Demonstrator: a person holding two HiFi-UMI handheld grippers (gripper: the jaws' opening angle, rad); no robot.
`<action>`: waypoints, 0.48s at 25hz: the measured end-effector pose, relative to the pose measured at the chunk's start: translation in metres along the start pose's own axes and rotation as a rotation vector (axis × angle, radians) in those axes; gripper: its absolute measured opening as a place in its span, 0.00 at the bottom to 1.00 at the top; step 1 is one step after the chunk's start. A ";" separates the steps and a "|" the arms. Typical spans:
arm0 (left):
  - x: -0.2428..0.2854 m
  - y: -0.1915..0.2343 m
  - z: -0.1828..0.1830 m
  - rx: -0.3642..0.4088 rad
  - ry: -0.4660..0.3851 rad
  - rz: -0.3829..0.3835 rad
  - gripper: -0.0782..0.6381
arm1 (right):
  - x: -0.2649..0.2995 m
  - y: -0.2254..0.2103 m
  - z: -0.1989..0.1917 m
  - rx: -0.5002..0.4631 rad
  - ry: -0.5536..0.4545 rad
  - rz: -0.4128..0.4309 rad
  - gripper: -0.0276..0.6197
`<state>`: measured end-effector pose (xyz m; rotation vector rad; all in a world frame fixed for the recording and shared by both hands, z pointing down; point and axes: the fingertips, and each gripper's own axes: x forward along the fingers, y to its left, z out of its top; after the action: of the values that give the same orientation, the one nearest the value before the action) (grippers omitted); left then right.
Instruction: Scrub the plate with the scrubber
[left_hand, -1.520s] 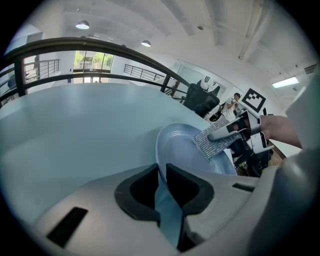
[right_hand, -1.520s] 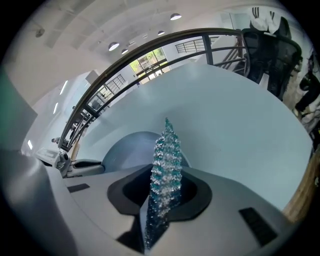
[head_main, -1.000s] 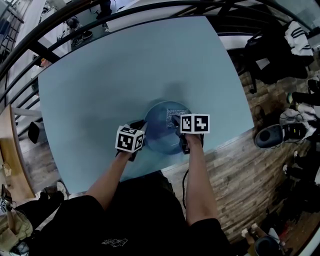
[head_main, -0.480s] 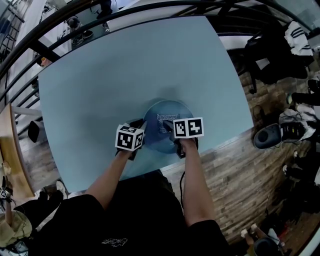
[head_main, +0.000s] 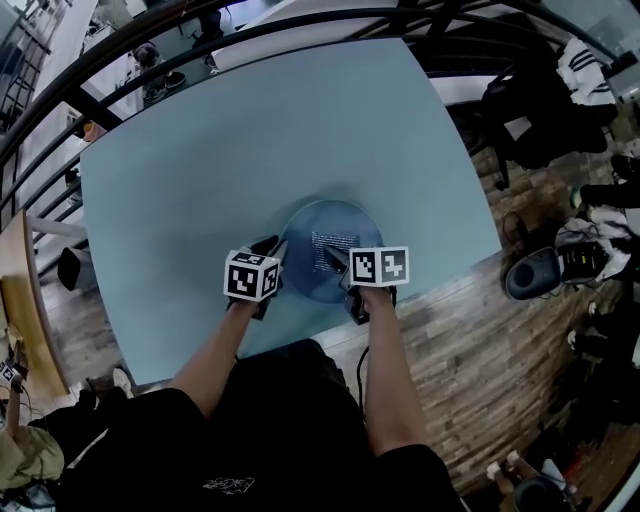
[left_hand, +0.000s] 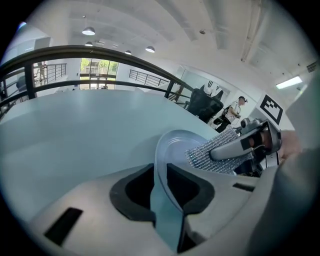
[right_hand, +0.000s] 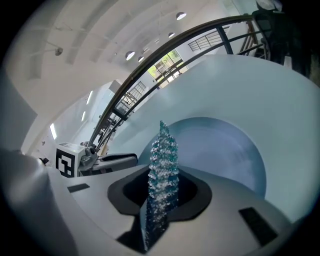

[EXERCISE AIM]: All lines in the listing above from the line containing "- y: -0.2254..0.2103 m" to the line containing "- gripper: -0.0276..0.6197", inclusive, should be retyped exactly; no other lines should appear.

[REPLY TO THE TASK]:
  - y: -0.2254..0.2103 m
  - z: -0.1989..0.1917 m
  - rx: -0.5002..0.4631 rad
  - ry: -0.5536..0.4545 rad
  - rz: -0.4128..0.4309 rad
  - gripper: -0.0276..0.6197

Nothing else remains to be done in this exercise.